### About this exercise
Search the material below for the word "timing" and copy every line in which it occurs.

### Dataset extract
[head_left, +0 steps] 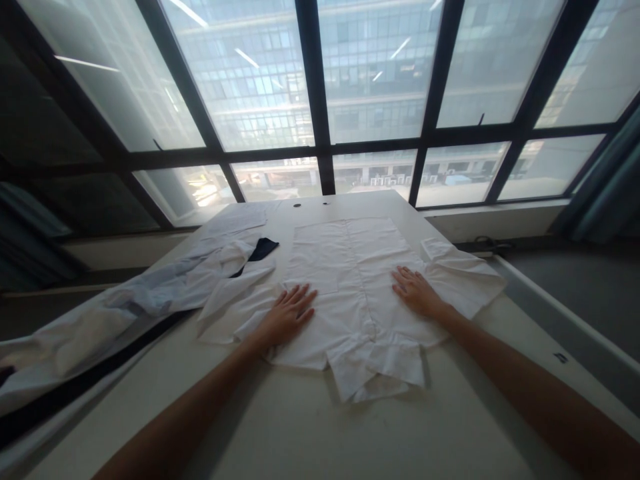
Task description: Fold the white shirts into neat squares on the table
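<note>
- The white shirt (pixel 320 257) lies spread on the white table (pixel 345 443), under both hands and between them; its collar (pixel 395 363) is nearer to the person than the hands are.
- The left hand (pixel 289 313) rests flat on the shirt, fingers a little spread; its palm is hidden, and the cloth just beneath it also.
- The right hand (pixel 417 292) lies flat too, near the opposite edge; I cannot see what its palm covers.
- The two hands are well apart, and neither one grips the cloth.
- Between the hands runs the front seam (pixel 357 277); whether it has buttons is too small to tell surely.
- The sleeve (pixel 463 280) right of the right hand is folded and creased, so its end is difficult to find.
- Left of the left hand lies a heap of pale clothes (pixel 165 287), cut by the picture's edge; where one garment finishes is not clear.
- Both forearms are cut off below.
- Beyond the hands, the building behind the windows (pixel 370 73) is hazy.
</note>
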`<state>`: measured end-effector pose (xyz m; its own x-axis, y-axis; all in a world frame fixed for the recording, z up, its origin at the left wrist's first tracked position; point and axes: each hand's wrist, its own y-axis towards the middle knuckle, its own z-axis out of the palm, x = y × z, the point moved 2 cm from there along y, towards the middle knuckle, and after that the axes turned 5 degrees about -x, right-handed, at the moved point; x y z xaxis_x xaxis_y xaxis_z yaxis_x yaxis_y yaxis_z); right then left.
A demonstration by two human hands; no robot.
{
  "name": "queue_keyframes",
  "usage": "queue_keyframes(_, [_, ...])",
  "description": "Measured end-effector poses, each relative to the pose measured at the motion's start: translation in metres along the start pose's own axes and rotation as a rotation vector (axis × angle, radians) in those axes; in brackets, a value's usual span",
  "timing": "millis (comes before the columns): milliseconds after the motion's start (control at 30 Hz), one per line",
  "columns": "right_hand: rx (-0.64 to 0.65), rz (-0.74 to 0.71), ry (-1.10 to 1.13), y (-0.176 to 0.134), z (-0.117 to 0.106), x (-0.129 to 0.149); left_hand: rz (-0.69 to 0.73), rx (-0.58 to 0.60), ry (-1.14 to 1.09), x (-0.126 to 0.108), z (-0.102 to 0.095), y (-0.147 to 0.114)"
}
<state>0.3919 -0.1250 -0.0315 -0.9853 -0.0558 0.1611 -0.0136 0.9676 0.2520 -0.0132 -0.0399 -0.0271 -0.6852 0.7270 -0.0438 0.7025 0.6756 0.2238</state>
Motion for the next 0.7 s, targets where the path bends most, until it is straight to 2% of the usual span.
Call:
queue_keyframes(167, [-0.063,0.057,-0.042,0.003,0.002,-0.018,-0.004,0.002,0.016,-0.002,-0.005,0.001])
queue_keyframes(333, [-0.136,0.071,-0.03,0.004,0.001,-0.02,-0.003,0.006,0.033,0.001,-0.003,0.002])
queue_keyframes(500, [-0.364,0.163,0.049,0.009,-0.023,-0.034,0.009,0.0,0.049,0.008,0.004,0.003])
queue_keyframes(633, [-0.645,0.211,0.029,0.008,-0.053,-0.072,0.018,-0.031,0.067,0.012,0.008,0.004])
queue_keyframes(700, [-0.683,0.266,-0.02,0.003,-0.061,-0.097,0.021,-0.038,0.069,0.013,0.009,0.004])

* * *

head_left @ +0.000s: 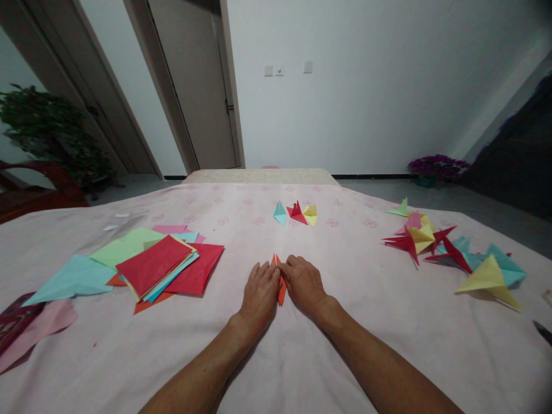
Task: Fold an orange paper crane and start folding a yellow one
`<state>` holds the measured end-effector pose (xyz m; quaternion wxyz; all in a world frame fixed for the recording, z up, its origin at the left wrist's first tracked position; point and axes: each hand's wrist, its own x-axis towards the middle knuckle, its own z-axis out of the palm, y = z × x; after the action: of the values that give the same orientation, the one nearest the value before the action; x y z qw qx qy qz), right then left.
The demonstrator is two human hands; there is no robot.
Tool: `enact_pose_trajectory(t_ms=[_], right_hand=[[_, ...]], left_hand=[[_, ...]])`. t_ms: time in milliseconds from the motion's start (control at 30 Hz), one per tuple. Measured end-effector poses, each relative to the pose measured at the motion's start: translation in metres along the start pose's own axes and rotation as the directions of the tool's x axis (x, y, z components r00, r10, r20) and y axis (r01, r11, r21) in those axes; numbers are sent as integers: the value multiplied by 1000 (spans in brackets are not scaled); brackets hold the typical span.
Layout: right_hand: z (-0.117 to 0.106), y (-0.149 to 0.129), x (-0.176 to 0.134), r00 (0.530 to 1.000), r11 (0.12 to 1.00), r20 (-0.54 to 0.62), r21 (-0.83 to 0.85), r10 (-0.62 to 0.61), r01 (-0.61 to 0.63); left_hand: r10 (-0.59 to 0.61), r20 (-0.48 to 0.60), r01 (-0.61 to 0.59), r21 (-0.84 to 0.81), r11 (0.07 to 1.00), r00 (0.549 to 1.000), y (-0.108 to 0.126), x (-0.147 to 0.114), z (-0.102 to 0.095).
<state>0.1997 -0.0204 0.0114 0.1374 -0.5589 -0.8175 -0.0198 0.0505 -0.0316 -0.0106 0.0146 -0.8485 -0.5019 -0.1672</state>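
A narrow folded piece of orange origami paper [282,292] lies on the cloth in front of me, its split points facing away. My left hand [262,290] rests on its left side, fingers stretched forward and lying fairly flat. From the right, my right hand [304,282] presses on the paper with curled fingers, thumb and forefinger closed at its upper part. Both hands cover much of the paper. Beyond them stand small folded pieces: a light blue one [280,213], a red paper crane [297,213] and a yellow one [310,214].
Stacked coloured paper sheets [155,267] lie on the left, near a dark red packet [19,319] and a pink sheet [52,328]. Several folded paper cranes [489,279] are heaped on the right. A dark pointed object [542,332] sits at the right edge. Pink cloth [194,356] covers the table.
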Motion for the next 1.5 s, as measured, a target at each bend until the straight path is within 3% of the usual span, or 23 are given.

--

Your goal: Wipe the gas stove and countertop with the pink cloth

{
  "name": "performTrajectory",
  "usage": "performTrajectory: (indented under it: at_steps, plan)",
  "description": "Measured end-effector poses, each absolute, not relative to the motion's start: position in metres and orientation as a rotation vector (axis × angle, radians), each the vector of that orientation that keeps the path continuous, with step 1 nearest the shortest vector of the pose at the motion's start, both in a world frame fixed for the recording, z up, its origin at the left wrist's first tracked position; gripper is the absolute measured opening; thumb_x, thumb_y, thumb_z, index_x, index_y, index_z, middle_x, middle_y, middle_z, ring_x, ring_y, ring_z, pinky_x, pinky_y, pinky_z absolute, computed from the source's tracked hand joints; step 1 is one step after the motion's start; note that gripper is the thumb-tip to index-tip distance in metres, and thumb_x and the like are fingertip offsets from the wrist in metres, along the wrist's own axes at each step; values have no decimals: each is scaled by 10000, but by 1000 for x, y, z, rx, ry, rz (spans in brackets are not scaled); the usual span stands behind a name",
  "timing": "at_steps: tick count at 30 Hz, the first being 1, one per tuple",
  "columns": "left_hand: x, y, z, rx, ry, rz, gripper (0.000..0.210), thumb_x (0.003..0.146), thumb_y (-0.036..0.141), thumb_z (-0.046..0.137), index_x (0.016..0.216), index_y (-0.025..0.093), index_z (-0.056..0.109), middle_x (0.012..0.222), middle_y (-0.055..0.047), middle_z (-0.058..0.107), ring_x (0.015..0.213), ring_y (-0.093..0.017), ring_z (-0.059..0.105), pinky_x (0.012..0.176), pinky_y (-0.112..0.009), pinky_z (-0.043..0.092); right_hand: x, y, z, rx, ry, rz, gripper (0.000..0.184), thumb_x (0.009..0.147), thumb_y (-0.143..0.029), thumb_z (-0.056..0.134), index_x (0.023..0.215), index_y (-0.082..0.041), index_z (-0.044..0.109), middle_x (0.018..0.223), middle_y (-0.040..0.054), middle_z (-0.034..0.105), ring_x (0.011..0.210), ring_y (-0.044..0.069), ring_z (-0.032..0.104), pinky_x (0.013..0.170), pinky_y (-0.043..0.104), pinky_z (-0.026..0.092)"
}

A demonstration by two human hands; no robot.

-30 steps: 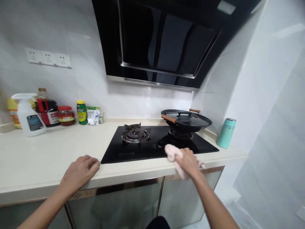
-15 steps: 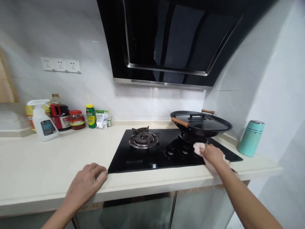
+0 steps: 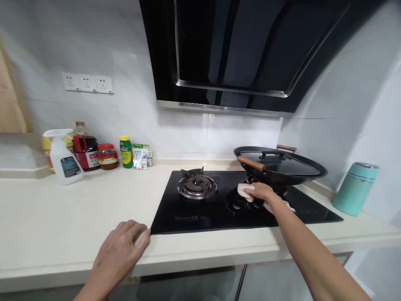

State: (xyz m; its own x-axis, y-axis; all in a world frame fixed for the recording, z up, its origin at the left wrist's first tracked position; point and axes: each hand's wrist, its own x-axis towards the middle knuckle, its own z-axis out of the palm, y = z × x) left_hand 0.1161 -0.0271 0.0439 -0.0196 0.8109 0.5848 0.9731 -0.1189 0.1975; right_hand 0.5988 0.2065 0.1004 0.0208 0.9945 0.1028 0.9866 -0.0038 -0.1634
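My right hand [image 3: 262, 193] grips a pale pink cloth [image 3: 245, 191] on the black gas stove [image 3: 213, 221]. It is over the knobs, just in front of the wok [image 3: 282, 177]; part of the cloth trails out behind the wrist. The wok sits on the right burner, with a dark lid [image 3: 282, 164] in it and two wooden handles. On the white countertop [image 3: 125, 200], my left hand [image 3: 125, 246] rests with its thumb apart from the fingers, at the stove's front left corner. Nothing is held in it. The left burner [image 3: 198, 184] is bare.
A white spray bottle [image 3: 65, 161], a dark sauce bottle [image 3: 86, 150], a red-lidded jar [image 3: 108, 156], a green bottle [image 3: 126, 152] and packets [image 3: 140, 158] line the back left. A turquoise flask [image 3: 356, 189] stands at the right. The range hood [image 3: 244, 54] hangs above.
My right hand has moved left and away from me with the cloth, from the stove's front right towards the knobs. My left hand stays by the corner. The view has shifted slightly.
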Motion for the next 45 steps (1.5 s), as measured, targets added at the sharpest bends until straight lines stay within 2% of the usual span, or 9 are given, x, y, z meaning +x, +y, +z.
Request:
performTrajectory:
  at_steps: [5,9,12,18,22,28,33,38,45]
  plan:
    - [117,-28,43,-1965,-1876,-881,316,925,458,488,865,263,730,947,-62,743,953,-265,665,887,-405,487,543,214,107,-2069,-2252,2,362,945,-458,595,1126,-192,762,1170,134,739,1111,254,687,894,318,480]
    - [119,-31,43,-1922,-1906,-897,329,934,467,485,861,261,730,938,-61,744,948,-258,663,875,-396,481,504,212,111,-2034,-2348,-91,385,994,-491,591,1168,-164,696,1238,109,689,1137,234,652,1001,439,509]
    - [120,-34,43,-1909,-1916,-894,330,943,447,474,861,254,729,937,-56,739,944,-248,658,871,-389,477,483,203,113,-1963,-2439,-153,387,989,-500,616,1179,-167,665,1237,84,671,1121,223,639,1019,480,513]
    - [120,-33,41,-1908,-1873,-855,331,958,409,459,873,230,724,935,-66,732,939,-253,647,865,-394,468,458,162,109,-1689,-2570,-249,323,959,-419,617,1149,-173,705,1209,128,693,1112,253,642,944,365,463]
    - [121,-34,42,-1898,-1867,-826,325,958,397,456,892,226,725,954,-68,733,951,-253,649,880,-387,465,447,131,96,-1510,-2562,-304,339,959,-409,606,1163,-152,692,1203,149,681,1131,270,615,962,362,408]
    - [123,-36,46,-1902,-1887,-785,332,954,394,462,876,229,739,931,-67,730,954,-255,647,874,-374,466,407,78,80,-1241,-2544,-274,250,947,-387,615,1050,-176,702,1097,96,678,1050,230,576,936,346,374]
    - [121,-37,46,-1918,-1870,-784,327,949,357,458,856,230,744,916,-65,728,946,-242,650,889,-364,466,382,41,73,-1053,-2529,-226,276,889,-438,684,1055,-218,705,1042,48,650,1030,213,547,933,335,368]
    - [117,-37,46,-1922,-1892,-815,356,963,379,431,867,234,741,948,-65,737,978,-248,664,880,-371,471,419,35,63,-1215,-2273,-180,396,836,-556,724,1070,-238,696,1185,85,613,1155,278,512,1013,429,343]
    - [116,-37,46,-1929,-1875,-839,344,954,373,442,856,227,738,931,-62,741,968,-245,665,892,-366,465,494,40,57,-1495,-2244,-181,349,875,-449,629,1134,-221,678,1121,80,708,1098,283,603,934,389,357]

### Result of the task
  "timing": "millis (comes before the columns): milliseconds after the motion's start (control at 30 Hz), one per line",
  "timing": "at_steps: tick count at 30 Hz, the first being 1, one per tuple",

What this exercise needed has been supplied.